Authors: Thomas Pynchon
For some reason he finds it harder these days to remember. What is framed, dirt-blurry,
in the prisms, the ritual, the daily iteration inside these newly cleared triangles
in the forests, has taken over what used to be memory’s random walk, its innocent
image-gathering. His time away, with Katje and Gottfried, has become shorter and more
precious as the tempo of firings quickens. Though the boy is in Blicero’s unit, the
captain hardly sees him when they’re on duty—a flash of gold helping the surveyors
chain the kilometers out to the transmitting station, the guttering brightness of
his hair in the wind, vanishing among trees. . . . How strangely opposite to the African—a
color-negative, yellow and blue. The Captain, in some sentimental overflow, some precognition,
gave his African boy the name “Enzian,” after Rilke’s mountainside gentian of Nordic
colors, brought down like a pure word to the valleys:
Bringt doch der Wanderer auch vom Hange des Bergrands nicht eine Hand voll Erde ins
Tal, die alle unsägliche, sondern ein erworbenes Wort, reines, den gelben und blaun
Enzian.
“Omuhona. . . . Look at me. I’m red, and brown . . .
black
, omuhona. . . .”
“Liebchen, this is the other half of the earth. In Germany you would be yellow and
blue.” Mirror-metaphysics. Self-enchanted by what he imagined elegance, his bookish
symmetries. . . . And yet why speak so purposeless to the arid mountain, the heat
of the day, the savage flower from whom he drank, so endlessly . . . why lose
those
words into the mirage, the yellow sun and freezing blue shadows in the ravines, unless
it was prophesying, beyond all predisaster syndrome, beyond the terror of contemplating
his middle age however glancingly, however impossible the chance of any “providing”
—beyond
was something heaving, stirring, forever below, forever before his words, something
then that could see a time coming terrible,
at least
as terrible as this winter and the shape to which the War has now grown, a shape
making unavoidable the shape of one last jigsaw piece: this Oven-game with the yellowhaired
and blueeyed youth and silent doubleganger Katje (who was
her
opposite number in Südwest? what black girl he never saw, hidden always in the blinding
sun, the hoarse and cindered passage of the trains at night, a constellation of dark
stars no one, no anti-Rilke, had named . . .)—but 1944 was much too late for any of
it to matter. Those symmetries were all prewar luxury. Nothing’s left him to prophesy.

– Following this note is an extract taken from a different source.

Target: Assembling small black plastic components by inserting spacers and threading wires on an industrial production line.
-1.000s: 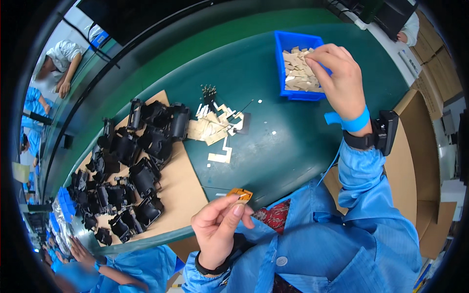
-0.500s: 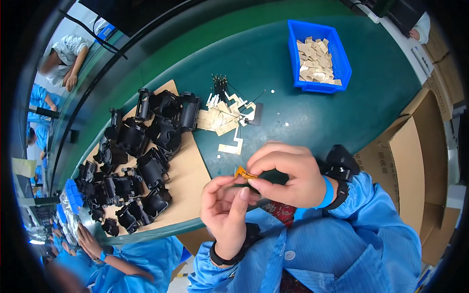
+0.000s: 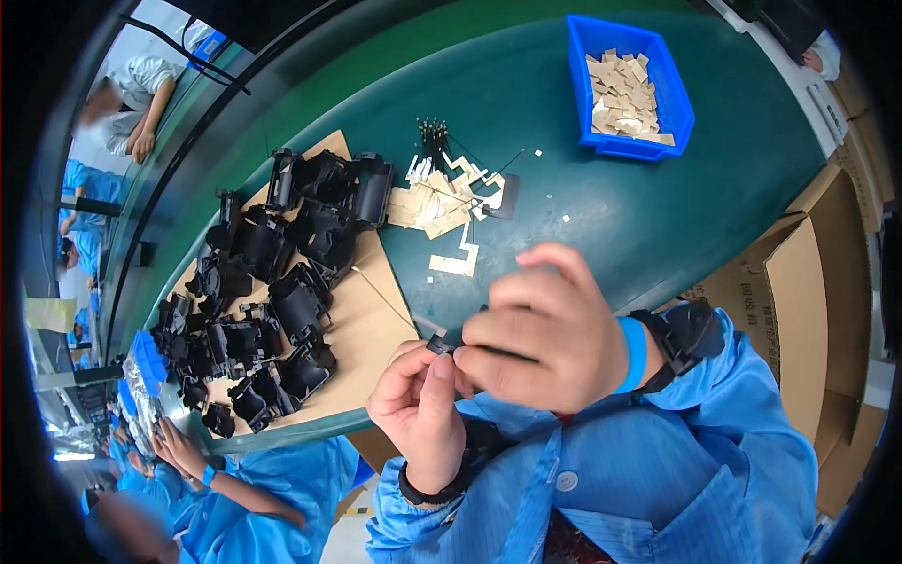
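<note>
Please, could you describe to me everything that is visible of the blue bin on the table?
The blue bin is an open box, roughly rectangular, with smooth walls that look like plastic. It stands upright on the green tabletop, at the picture's upper right, well apart from the left hand and the right hand; neither touches it. Many small, flat, beige pieces lie jumbled inside, with part of its inner walls showing above them.

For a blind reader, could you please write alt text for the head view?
A left hand holds a small black part at its fingertips, the right hand close beside it, at a dark green table. Black plastic housings lie on a tan cardboard sheet at left; a blue plastic bin of beige pieces sits upper right.
</note>
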`<state>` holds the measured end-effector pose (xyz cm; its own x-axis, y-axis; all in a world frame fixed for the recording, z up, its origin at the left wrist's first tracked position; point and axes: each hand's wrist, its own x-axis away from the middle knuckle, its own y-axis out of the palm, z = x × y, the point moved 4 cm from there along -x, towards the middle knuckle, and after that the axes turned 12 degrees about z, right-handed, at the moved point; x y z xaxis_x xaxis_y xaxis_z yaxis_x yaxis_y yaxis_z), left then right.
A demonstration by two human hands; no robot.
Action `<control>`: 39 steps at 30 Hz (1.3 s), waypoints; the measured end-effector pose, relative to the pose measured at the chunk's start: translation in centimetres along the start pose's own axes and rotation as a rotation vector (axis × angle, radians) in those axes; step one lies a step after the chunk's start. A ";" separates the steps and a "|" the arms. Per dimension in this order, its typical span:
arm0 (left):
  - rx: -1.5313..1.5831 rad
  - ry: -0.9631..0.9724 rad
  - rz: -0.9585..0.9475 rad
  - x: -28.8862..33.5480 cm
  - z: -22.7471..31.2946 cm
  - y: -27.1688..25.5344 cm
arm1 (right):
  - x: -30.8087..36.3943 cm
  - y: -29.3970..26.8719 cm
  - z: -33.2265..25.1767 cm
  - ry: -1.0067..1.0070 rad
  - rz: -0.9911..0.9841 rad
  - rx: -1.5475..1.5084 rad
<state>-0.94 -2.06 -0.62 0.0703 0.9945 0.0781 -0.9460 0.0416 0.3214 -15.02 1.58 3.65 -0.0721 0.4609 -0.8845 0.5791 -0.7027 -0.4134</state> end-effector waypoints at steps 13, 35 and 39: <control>-0.197 0.089 -0.076 0.2 0.4 -1.2 | 0.7 2.2 3.9 0.935 -0.487 -0.868; -0.829 0.496 0.102 -0.2 3.2 -4.4 | -1.8 1.2 2.3 0.415 -0.021 -0.369; -1.483 0.908 0.130 -1.8 5.8 -7.0 | -1.3 1.1 3.1 0.502 -0.033 -0.390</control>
<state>7.39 -4.68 2.49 0.2834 0.7101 -0.6446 -0.4306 -0.5064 -0.7471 -16.81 -1.42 3.69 0.2398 0.7436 -0.6242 0.8429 -0.4784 -0.2461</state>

Least of all her sudden withdrawal from the game. The one variation he didn’t provide
for, perhaps indeed because he never saw the black girl either. Perhaps the black
girl is a genius of meta-solutions—knocking over the chessboard, shooting the referee.
But after the act of wounding, breaking, what’s to become of the little Oven-state?
Can’t it be fixed? Perhaps a new form, one more appropriate . . . the archer and his
son, and the shooting of the apple . . . yes and the War itself as tyrant king . . .
it can still be salvaged can’t it, patched up, roles reassigned, no need to rush outside
where . . .
Gottfried, in the cage, watches her slip her bonds and go. Fair and slender, the hair
on his legs only visible in sunlight and then as a fine, imponderable net of gold,
his eyelids already wrinkling in oddly young/old signatures, flourishes, the eyes
a seldom-encountered blue that on certain days, in sync with the weather, is too much
for these almond fringes and brims over, seeps, bleeds out to illuminate the boy’s
entire face, virgin-blue, drowned-man blue, blue drawn so insatiably into the chalky
walls of Mediterranean streets we quietly cycled through in noontimes of the old peace. . . .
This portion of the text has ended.